Fibromialgia no consultório odontológico

Dr. Gerson I. Köhler, especialista em Ortodontia e Ortopedia Facial, ressalta, mais uma vez, a importância de a classe odontológica ter uma cultura médica mais abrangente, neste caso, sobre a fibromialgia, que é um assunto da área de Reumatologia. “Não existe um protocolo padrão para estes pacientes, mas seria interessante a atenção do cirurgião-dentista para alguns detalhes durante a anamnese”, explica o cirurgião-dentista. “É preciso que os cirurgiões-dentistas conheçam mais sobre as características da fibromialgia, não só pelo fato de que estes pacientes – em suas eventuais e possíveis disfuncionalidades craniofaciais – são portadores de um limiar de sensibilidade diminuído. Isto é importante para que os sintomas fibromiálgicos não sejam confundidos com sintomas craniomandibulares relativos a disfuncionalidades mioartrológicas craniomandibulares (que envolvem as ATMs e seus componentes)”, completa.
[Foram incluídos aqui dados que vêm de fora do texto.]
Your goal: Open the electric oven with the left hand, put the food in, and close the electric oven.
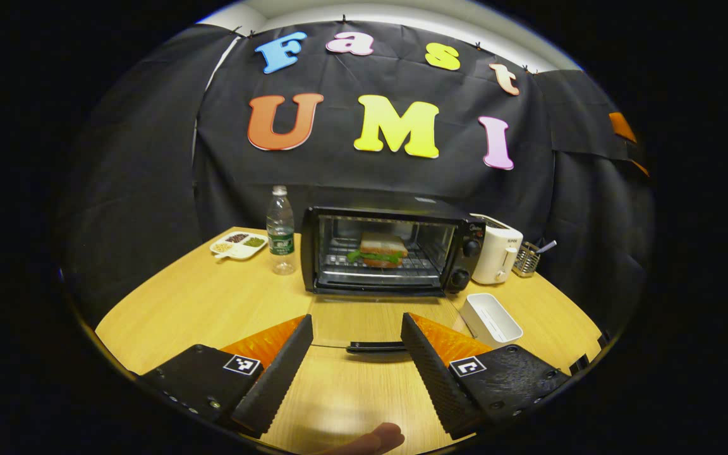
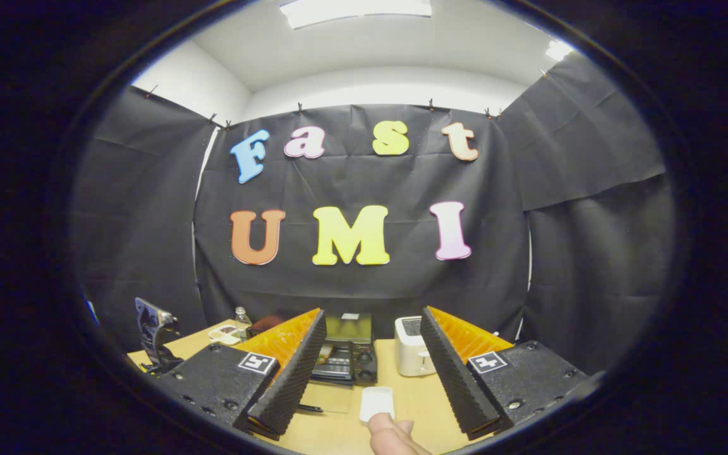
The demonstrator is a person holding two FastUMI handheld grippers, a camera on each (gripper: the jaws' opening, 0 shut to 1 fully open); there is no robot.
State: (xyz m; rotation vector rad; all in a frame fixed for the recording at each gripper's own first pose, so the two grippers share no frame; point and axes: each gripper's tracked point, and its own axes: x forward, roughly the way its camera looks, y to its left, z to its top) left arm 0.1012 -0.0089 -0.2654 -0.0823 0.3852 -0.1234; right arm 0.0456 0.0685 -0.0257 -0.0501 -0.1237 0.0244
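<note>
The black electric oven (image 1: pixel 394 251) stands at the back of the wooden table with its glass door (image 1: pixel 373 319) folded down flat toward me. A sandwich (image 1: pixel 383 249) with green lettuce lies on the rack inside. My left gripper (image 1: pixel 356 320) is open, and the door's black handle (image 1: pixel 376 346) lies between its fingers, apart from both. In the right gripper view, my right gripper (image 2: pixel 373 314) is open, holds nothing, and is raised well back from the oven (image 2: pixel 346 355). The left gripper (image 2: pixel 154 338) shows at the far left of that view.
A water bottle (image 1: pixel 280 230) and a white snack dish (image 1: pixel 239 244) stand left of the oven. A white toaster (image 1: pixel 497 255), a wire holder (image 1: pixel 527 258) and a white rectangular box (image 1: pixel 491 318) are on its right. A fingertip (image 1: pixel 370 438) shows at the bottom edge.
</note>
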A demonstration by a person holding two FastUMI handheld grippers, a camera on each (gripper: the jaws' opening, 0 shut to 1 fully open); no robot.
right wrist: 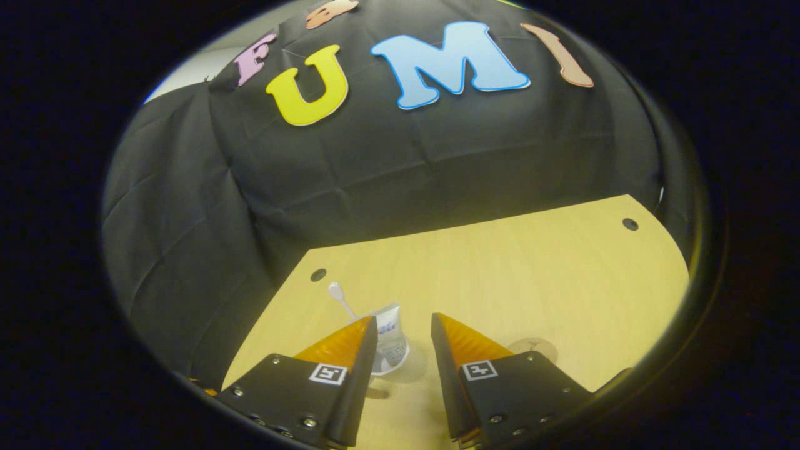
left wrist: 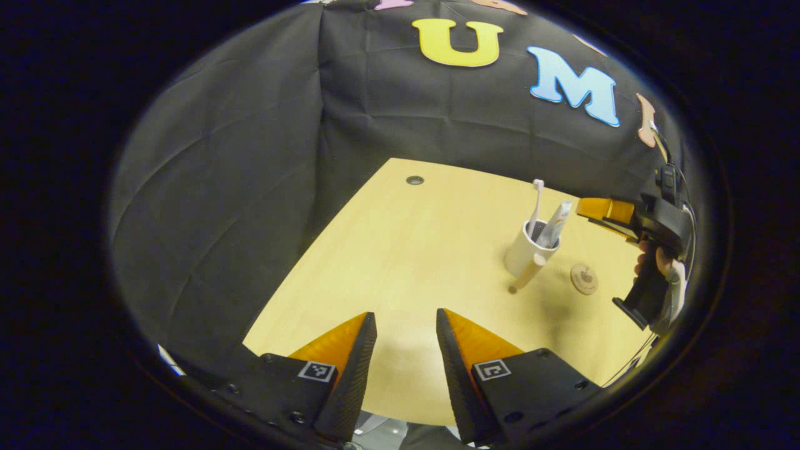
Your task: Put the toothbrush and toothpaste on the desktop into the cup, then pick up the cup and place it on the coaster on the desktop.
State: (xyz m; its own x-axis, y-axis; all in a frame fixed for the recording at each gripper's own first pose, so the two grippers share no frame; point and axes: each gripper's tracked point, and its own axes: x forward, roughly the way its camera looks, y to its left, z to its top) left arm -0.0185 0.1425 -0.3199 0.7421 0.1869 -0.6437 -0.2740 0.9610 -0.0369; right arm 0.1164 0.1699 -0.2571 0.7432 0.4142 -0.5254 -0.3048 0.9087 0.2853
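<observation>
The left claw [left wrist: 406,325] is held low over the near edge of the desk [left wrist: 400,250], its fingers set apart with bare wood seen between them; nothing is gripped. It is kept well back from the cup [left wrist: 528,250], which is seen standing upright toward the right of the desk in the left gripper view.

In that same view the right claw [left wrist: 603,209] is seen from the side, raised above the desk and just right of the cup's top, with a hand [left wrist: 656,262] wrapped round its handle. Its fingers are pointed toward the cup. From here it cannot be told how wide it is.

That is settled in the right gripper view: the right claw [right wrist: 403,328] is held open, tilted down over the cup [right wrist: 390,356], and the cup's rim is seen in the gap and partly behind the left finger. Nothing is pressed by either finger.

The cup is loaded: the toothbrush [left wrist: 535,203] is stood in it, bristle head up, leaning slightly, and the toothpaste [left wrist: 555,224] is propped beside it, its end sticking out above the rim. From the right gripper view the toothbrush [right wrist: 340,297] is seen angled to the left and the toothpaste [right wrist: 389,328] beside it.

The coaster [left wrist: 584,278] is seen flat on the desk, near the cup on its right and not touched by it. In the right gripper view the coaster [right wrist: 531,345] is found just past the right finger. The cup is stood on bare wood.
</observation>
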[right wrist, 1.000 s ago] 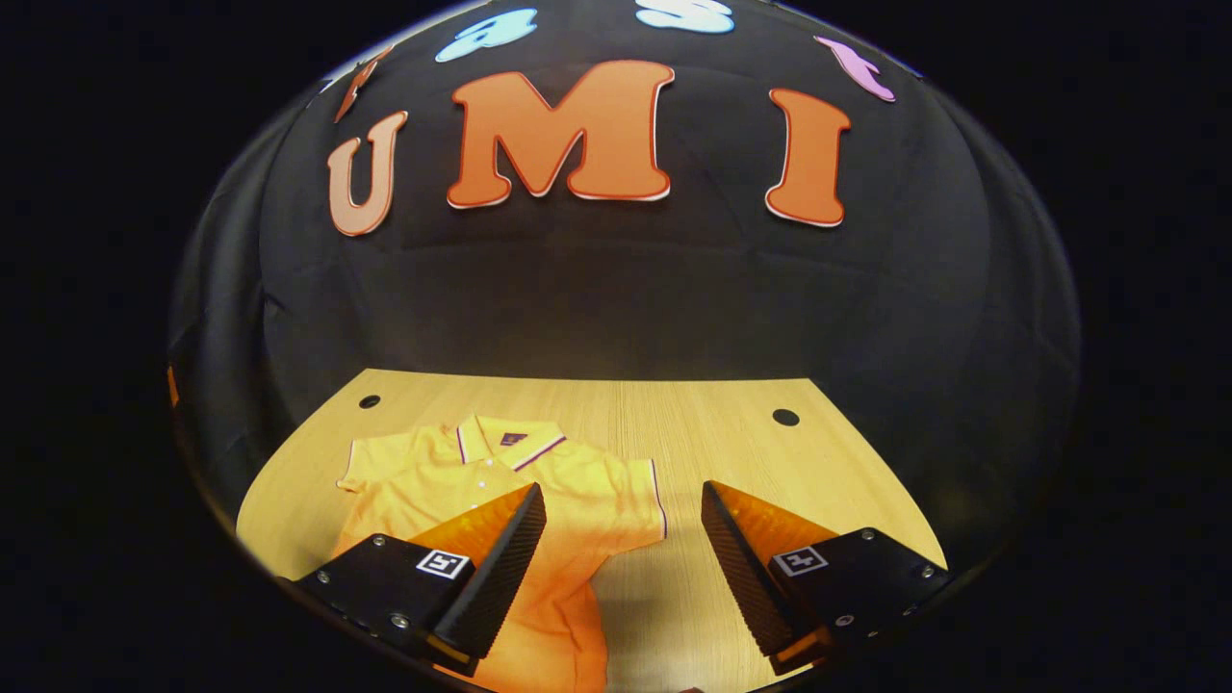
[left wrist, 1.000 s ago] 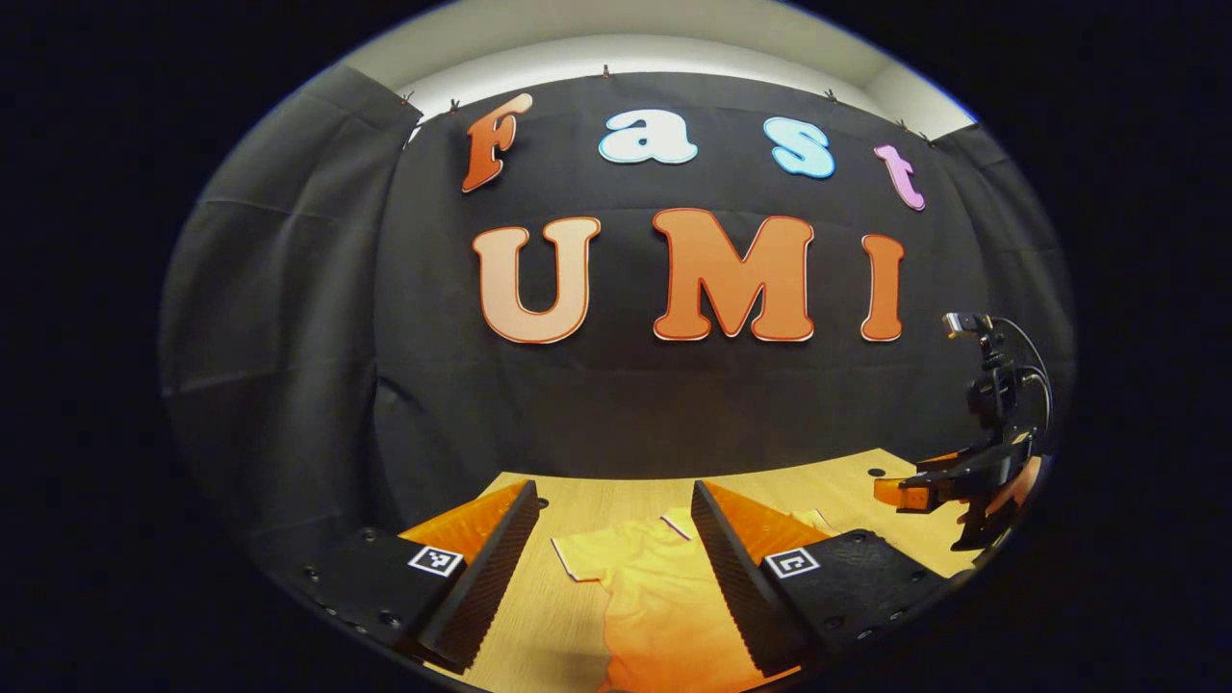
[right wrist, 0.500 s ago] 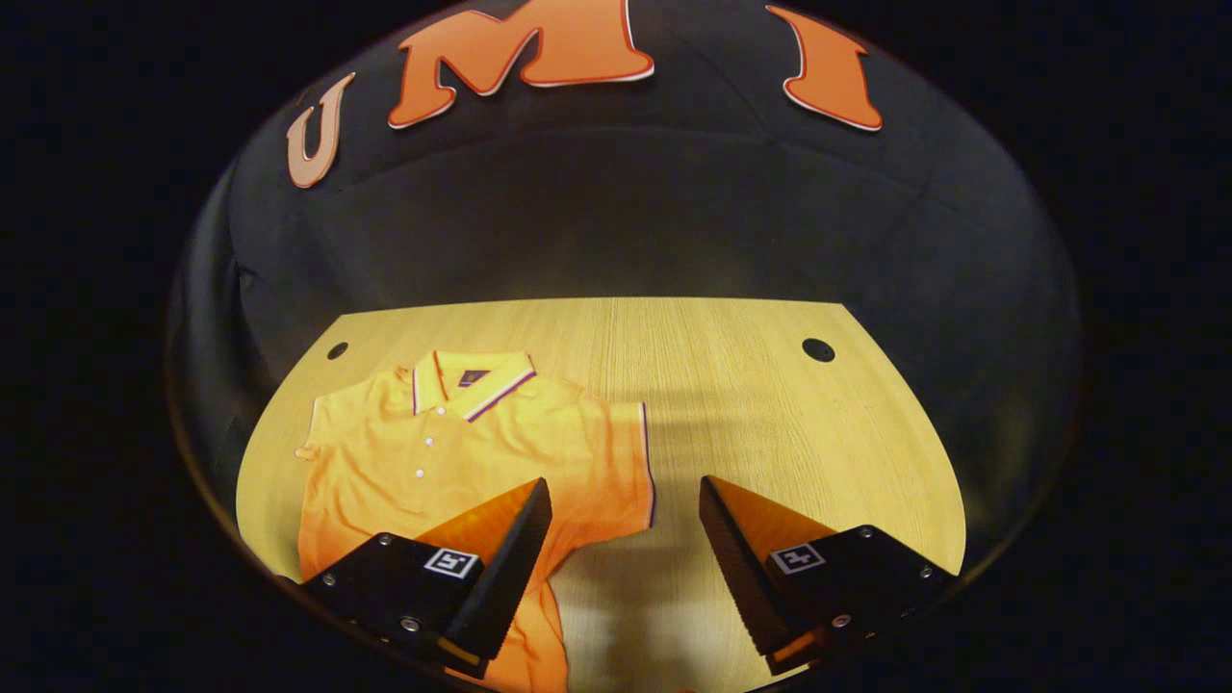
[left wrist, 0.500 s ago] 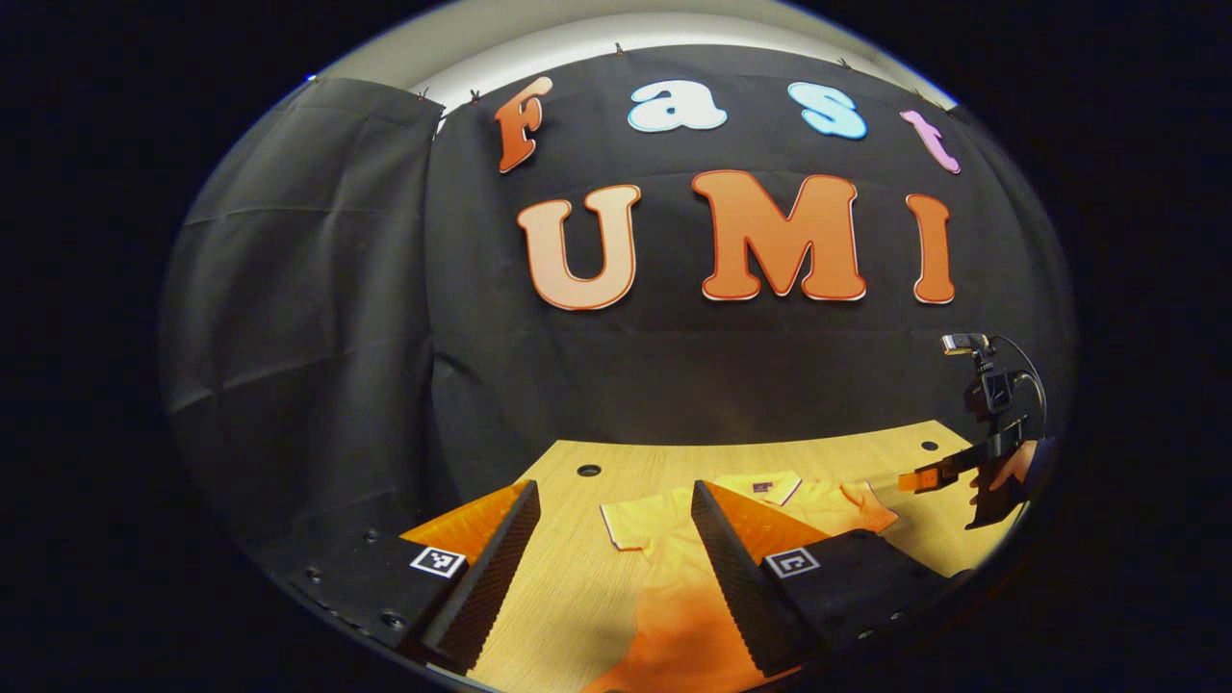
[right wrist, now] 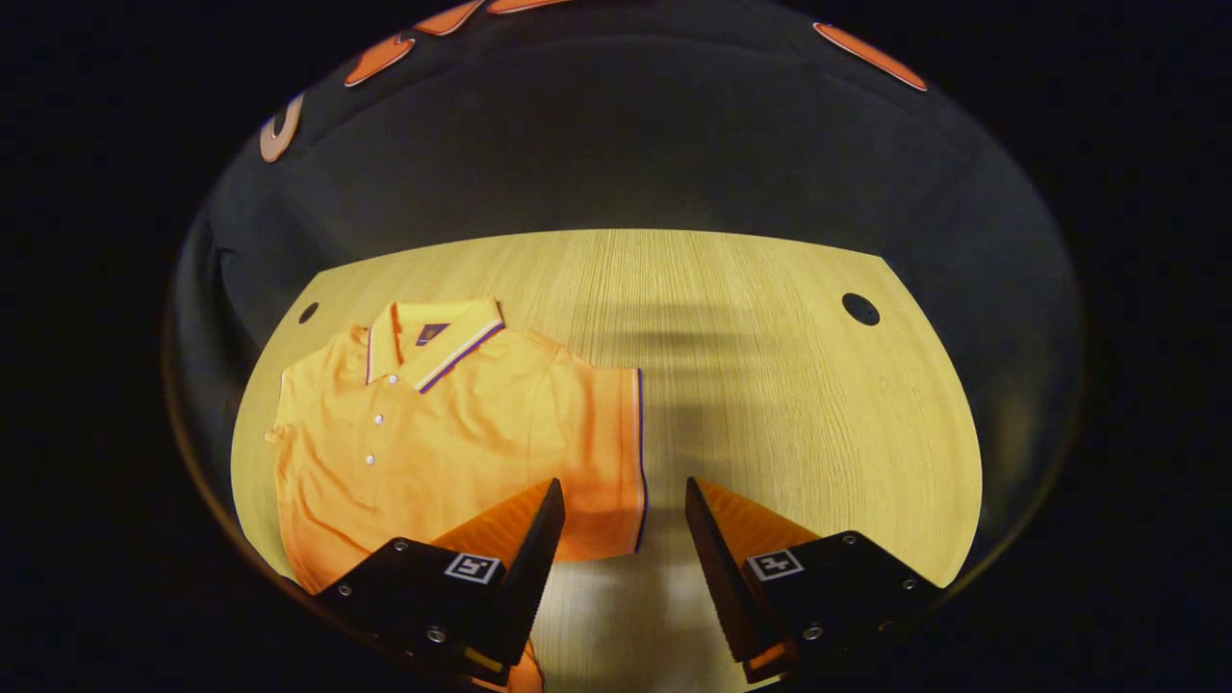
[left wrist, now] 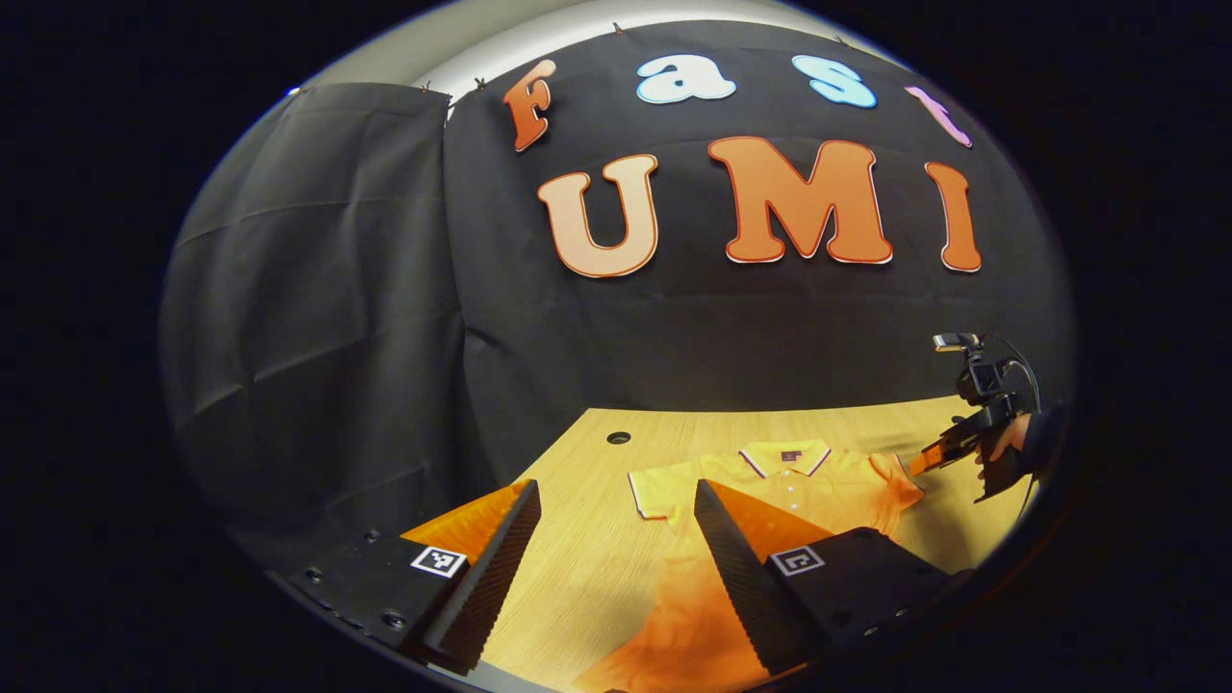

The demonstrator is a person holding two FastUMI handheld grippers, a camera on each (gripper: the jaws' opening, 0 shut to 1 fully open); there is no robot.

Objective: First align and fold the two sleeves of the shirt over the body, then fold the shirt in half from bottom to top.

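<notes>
The orange polo shirt [right wrist: 423, 433] lies flat on the wooden table [right wrist: 770, 404], collar toward the far wall. The right gripper [right wrist: 616, 500] hovers over its right sleeve [right wrist: 606, 452], fingers apart; the left gripper [left wrist: 616, 500] hangs spread above the shirt's left side.

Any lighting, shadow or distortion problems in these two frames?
Right gripper view: striped shadows fall across the table beside the shirt, and fisheye bends the table's edge. Left gripper view: the light is warm and dims toward the edges, leaving the right gripper small and dark at the rim.
</notes>
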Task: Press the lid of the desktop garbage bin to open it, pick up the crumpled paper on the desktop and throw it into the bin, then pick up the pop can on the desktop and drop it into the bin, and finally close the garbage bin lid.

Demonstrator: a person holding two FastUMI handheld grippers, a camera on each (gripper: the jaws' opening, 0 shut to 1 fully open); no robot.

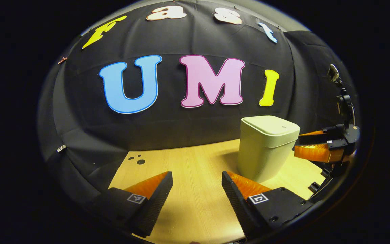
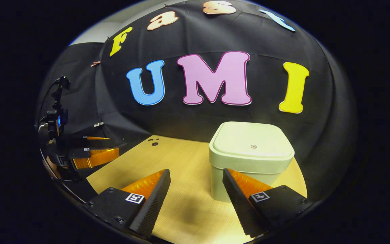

O cirurgião-dentista mencionou alguns tópicos relevantes para um anamnese completa e eficaz no caso de pacientes fibromiálgicos.

  • Confirmação do histórico pregresso da presença de dores crônicas e difusas por período maior do que três meses.
  • Verificação sobre quais dos 18 pontos corporais apresentem dor e que mostrem dor à palpação/pressionamento.
  • Descarte outras patologias, sejam de ordem reumatológica ou ortopédica.
  • Confirmação da presença – e de seu número – de pontos de sensibilidade, sempre considerando que podem ser uni ou bilaterais, tais como:
    – Laterais/inferiores e frontais da região cervical.
    – Parte superior do tórax.
    – Parte interna dos cotovelos.
    – Região logo acima da parte interna dos joelhos.
    – Região da nuca e occipital do crânio.
    – Alto dos ombros, região de inserção dos músculos trapézios.
    – Região dos quadris e acima das nádegas.